Anderson is the author of A People's Army, Crucible of War, and The War That Made America. In other words, he's one of our top experts on the Seven Years' War in North America (or French & Indian War as we who are not French or Indian like to call it). Which gives Anderson a fine vantage-point for discussing how New Englanders, the British military, and George Washington saw themselves as the Revolutionary War began.

It's part of the human condition to prepare for the last war (if one prepares well for any war at all). And Anderson's article made me realize how different experiences of the Seven Years' War colored men's expectations for the first campaign of the Revolution.
  • New Englanders by and large had been shut out of the fighting during the Seven Years' War. Instead, they proudly remembered the last last war: King George's War (1744-48). Colonials had managed the North American theater of that conflict without the regular British army. And the New England troops triumphed: they conquered the French fortress at Louisburg, only to see it returned to Louis XV as part of the peace settlement. So they thought their militia and command system could work well if it was given a chance. And in some ways it did. After the fall of Fort William Henry in 1757, that system put well over 10,000 armed men on the march in just a few days. Could the Crown in London do that?

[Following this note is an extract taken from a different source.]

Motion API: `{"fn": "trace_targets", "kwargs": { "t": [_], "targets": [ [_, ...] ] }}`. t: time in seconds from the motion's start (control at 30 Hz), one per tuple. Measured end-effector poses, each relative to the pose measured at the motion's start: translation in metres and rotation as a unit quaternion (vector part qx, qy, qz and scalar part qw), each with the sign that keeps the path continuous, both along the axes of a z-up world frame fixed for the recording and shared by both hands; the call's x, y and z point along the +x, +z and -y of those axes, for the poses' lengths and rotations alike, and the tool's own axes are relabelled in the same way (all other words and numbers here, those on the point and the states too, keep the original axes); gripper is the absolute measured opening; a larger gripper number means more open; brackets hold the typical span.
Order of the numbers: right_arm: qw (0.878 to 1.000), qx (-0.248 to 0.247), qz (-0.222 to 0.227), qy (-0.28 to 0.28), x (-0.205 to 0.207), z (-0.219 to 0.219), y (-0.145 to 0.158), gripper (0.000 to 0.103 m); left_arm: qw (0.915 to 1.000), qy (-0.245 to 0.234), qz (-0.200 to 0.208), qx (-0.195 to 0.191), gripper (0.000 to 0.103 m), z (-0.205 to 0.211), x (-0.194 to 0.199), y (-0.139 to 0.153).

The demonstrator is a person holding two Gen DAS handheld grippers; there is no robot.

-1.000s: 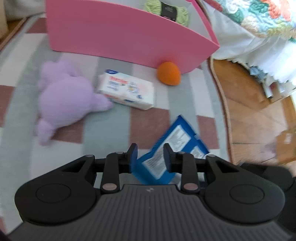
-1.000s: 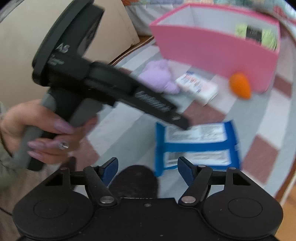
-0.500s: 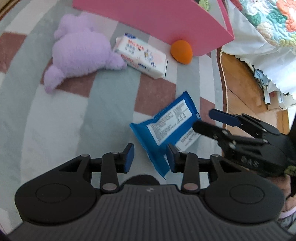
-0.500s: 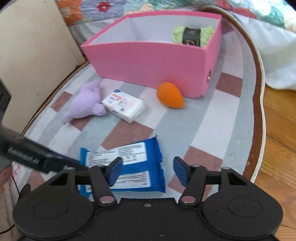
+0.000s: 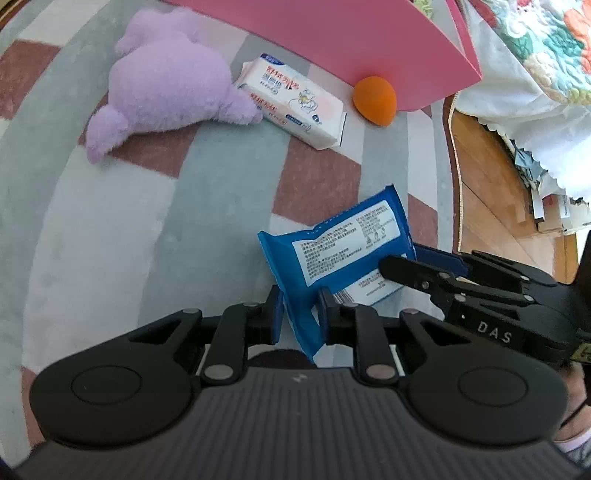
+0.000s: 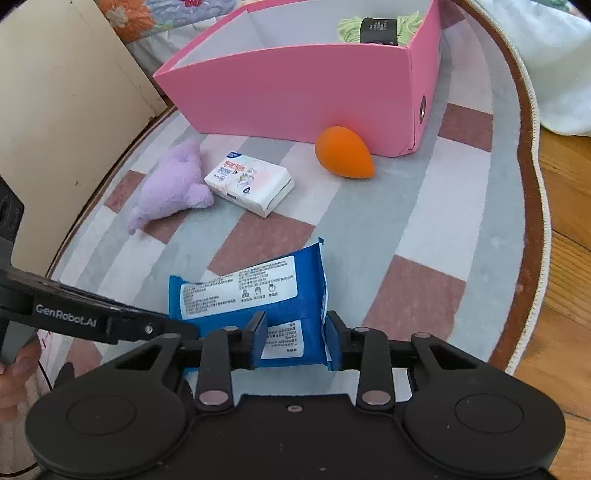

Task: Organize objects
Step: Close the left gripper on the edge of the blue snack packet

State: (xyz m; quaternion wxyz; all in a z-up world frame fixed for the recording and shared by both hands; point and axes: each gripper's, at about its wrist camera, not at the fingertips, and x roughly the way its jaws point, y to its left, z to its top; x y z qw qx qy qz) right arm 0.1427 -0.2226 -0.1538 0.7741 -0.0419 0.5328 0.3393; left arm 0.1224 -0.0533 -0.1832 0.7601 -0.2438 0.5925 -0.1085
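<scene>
A blue wipes packet (image 5: 347, 251) (image 6: 240, 291) lies on the striped rug, buckled upward between my two grippers. My left gripper (image 5: 300, 314) is shut on the packet's near corner. My right gripper (image 6: 295, 336) has the packet's other end between its fingers; its jaws are closing and both pads press the blue wrap. In the left wrist view the right gripper (image 5: 417, 264) reaches in from the right onto the packet. The pink box (image 5: 332, 37) (image 6: 295, 92) stands beyond, with a green yarn skein (image 6: 380, 27) inside.
On the rug in front of the box lie a purple plush toy (image 5: 170, 81) (image 6: 173, 188), a white tissue pack (image 5: 295, 103) (image 6: 251, 182) and an orange egg-shaped sponge (image 5: 375, 99) (image 6: 343, 157). Wooden floor (image 6: 569, 258) and hanging bedding (image 5: 535, 55) border the rug on the right, a beige panel (image 6: 55, 110) on the left.
The right gripper came in from the side and narrowed onto the blue packet. The left gripper's jaws closed onto its corner, and the packet buckled up between them.
</scene>
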Motion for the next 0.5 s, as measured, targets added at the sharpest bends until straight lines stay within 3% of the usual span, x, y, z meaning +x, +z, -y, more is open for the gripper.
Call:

  • The British military officers who had served in North America during the Seven Years' War had come away with a different, and much worse, impression of the New England troops. British regulars were expected to serve as long as they remained alive and healthy. In contrast, New Englanders saw military service as a contract, not a career. The British officers used to commanding the first group had a hard time managing the second, and came to see them as malingerers or cowards—even though New England culture was among the most strait-laced and fervent in the British Empire. As a result, the regular army commanders kept New England militiamen in minor service roles during the Seven Years' War (i.e., "by and large shut out of the fighting"—see above).
  • Finally, there was Washington. He had had terrible experiences in the French & Indian War: Fort Necessity, Braddock's retreat, and never getting a regular commission, perhaps not in that order. He didn't share New Englanders' high regard for themselves, in part because of aristocratic prejudices (as in his famous complaint about seeing an officer shave an enlisted man) and in part because he knew how dangerous the British military could be and what a long campaign required. Washington also represented the best hope of turning the middle and southern colonies' short-term response to the outbreak of war into sustained commitment to drive the royal army off the continent.
That's why Anderson sees Washington taking command of the Continental—formerly New England—Army in July 1775 and then taking control of it through reorganization in later 1775 as a crucial turning-point in the entire conflict.